Most RL algorithms have some exploration parameter, e.g., an ϵ that translates to taking random actions 5% of the time. Set it to a 100% and you are exploring all the time; easy to implement indeed.
It is obvious that a blindfolded monkey throwing darts is not a brilliant policy, and that is precisely why your RL algorithm should always – consistently and substantially – outperform it.
There is a bit more to it though, especially if you are not sure to what extent your environment is predictable. If you fail to comprehensively outperform the random baseline, that could be an indication that there are simply no predictable patterns to be learned. After all, even the most sophisticated neural network cannot learn anything from pure noise. (Unfortunately, it could also be that your algorithm just sucks)
Myopic policy

The great appeal of RL is that it allows solving complicated sequential decision problems. Determine the best action right now might be a straightforward problem, but anticipating how that action keeps affecting our rewards and environment long afterwards is another matter.
Naturally, if we put all that effort into modeling and learning from the future, we want to see superior results. If we could make decisions of similar quality without considering their downstream impact, why bother doing more? For most problems, the myopic policy simply maximizes (minimizes) the direct rewards (costs) and is easily implemented.
Similar to the random policy, the myopic policy could be somewhat of a litmus test.
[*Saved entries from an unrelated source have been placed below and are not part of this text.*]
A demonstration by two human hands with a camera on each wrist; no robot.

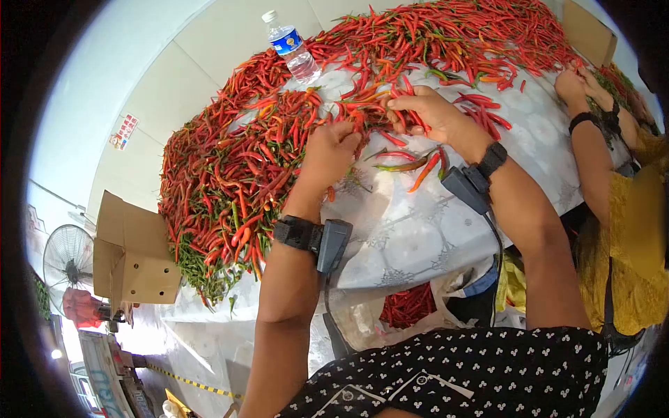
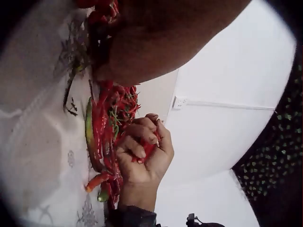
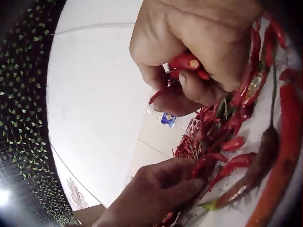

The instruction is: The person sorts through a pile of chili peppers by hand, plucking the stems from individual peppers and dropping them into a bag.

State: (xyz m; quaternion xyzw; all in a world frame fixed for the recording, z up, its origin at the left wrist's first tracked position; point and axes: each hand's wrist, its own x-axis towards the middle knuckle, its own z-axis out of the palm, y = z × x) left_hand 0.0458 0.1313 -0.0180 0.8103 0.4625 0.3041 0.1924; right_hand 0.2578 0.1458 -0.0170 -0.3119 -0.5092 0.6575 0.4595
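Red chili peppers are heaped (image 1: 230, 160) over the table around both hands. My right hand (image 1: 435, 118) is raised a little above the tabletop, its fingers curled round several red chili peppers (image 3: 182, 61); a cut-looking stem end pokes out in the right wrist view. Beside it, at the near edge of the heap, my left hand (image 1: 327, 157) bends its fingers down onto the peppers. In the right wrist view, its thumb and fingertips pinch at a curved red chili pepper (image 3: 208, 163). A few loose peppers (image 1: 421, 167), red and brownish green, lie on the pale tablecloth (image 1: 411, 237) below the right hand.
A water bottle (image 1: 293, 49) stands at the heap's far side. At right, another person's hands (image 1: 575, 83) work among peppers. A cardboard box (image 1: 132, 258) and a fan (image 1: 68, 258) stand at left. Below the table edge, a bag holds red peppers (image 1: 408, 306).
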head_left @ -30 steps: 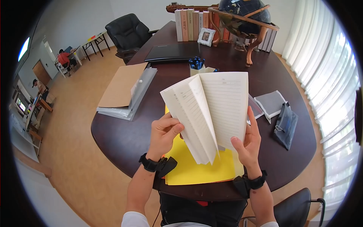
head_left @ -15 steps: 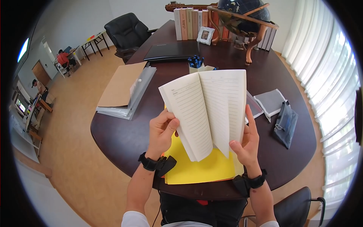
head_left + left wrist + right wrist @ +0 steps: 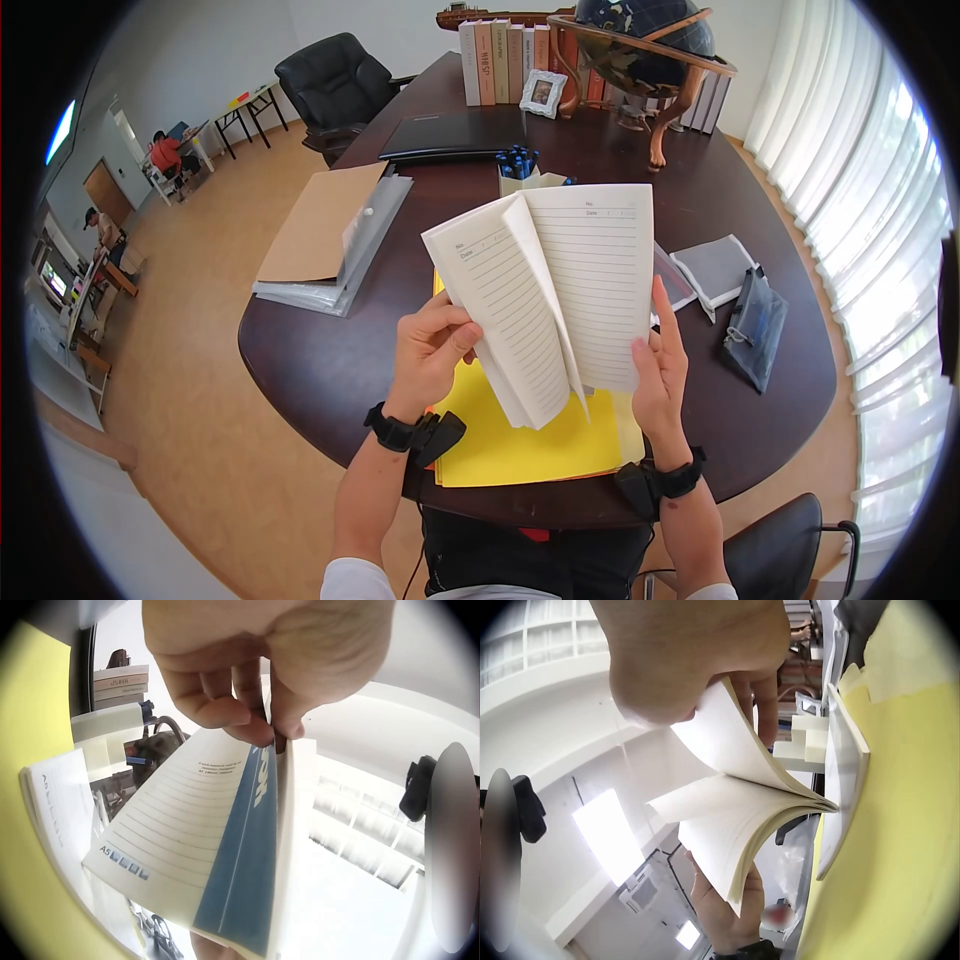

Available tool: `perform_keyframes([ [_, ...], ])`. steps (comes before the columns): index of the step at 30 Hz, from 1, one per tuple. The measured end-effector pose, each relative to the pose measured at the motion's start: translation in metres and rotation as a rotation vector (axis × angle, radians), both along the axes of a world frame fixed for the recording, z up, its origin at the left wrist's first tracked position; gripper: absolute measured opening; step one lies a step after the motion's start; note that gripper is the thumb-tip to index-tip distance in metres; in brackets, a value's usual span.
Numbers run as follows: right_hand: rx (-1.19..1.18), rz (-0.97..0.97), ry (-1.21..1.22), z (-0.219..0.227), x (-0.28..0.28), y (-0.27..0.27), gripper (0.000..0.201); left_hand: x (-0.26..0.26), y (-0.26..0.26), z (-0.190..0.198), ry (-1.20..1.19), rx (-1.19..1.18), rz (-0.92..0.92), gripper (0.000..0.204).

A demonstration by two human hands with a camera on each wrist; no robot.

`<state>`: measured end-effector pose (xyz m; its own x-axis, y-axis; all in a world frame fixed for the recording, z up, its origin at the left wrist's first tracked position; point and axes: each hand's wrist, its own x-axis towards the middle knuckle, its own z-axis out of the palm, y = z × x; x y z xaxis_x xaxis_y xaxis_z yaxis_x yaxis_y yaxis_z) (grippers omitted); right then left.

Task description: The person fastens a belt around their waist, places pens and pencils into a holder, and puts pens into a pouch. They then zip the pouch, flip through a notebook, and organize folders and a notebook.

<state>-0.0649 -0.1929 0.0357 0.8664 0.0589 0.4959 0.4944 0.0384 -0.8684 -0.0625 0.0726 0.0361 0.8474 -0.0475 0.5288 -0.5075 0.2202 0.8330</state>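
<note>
An open lined notebook [image 3: 605, 290] is held up over the desk, with some leaves standing loose near its spine. My left hand [image 3: 428, 350] pinches its left side, thumb in front. At the right edge, my right hand [image 3: 660, 385] grips it with the thumb at the page margin and fingers behind. The left wrist view shows the cover [image 3: 165, 832], white with a blue band and "A5" printed on it. Below the notebook is a yellow sheet or folder [image 3: 500, 445]; another white booklet [image 3: 845, 780] lies on it in the right wrist view.
A brown folder [image 3: 320, 225] lies on clear plastic folders at left. Behind the notebook stand a pen holder [image 3: 520, 180] and a black laptop [image 3: 455, 137]. Mesh pouches [image 3: 715, 270] and a dark zip pouch [image 3: 755, 330] lie at right. A globe [image 3: 645, 50] stands at the back.
The leaf that leaned over the right page half a second ago now stands near the spine, toward the left. My right thumb has moved up to the right margin. My left hand keeps its hold.
</note>
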Motion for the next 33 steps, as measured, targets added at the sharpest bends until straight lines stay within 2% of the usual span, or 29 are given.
perform_keyframes([
  [3,0.020,0.086,0.048,0.0049,-0.0033,-0.0036,0.066,-0.0016,-0.0007,0.0016,0.015,0.015,0.017,0.014],
  [6,0.060,0.155,-0.005,0.0024,-0.0025,-0.0046,0.078,-0.0015,-0.0003,0.0007,0.006,0.026,0.012,0.014],
  [9,-0.029,0.135,-0.018,0.0056,-0.0030,-0.0027,0.091,-0.0015,0.0003,0.0007,0.015,0.017,-0.006,0.014],
  [12,-0.017,0.178,0.021,0.0059,-0.0030,-0.0031,0.096,-0.0016,-0.0005,0.0013,0.018,-0.004,-0.014,0.013],
  [24,0.031,0.236,-0.043,0.0028,0.0006,-0.0033,0.104,-0.0013,0.0012,0.0007,0.032,0.016,-0.007,0.014],
  [30,-0.010,0.193,-0.021,0.0069,-0.0024,-0.0010,0.104,-0.0031,-0.0009,0.0038,0.034,0.018,0.018,0.015],
  [33,0.002,0.232,-0.040,0.0067,-0.0023,-0.0031,0.095,-0.0021,0.0013,0.0008,0.025,0.015,-0.018,0.016],
])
In highly stochastic environments, the action you take today may have very limited effect on the world tomorrow, and even less the day after that. Transitions from one state to another typically contain a stochastic and a deterministic component; if the stochastic component is large and mostly noise, there is little to be gained from predicting downstream effects. Contrasting policies with and without lookahead quantify the degree to which anticipating the future actually helps.
Off-the-shelf algorithms

Most of us have to contend ourselves with ‘standing on the shoulders of giants’. Radical developments of completely novel algorithms are rare. The solution for your problem is likely a tweaked version of some RL algorithm that already exists, rather than something built from scratch.
Naturally we all believe that we know better, that we can cleverly recombine techniques, construct architectures and tweak parameters to obtain superior results. Maybe we can, but it’s imperative to check. If you are going to spend weeks on building a custom actor-critic model, it’d better outperform the basic REINFORCE algorithm by quite some margin. Time and resources are always scarce; sometimes ‘good enough’ is all you need.
Final notes
The baselines in this article might seem a bit silly to some, but frankly have helped me out more than once. Especially in high-dimensional business problems, gazing at large vectors without comparison often isn’t very helpful. In some cases (especially finance), it is genuinely questionable whether data sets hide predictable patterns that actually aid decision-making today. Baselines policies help to verify whether you are on the right track.
Before wrapping up, it is good to emphasize there is a stark difference between a baseline and a competitive Benchmark. The baselines mentioned in this article should be considerably outperformed to demonstrate that your RL algorithm learns something useful. That alone is not enough to show it is a good solution though. If you want to publish an academic paper or want to upgrade your companies’ planning system, you’d better contrast your algorithm to some serious competitors.
But before you do, please first check if you can beat the mole and the monkey with the darts.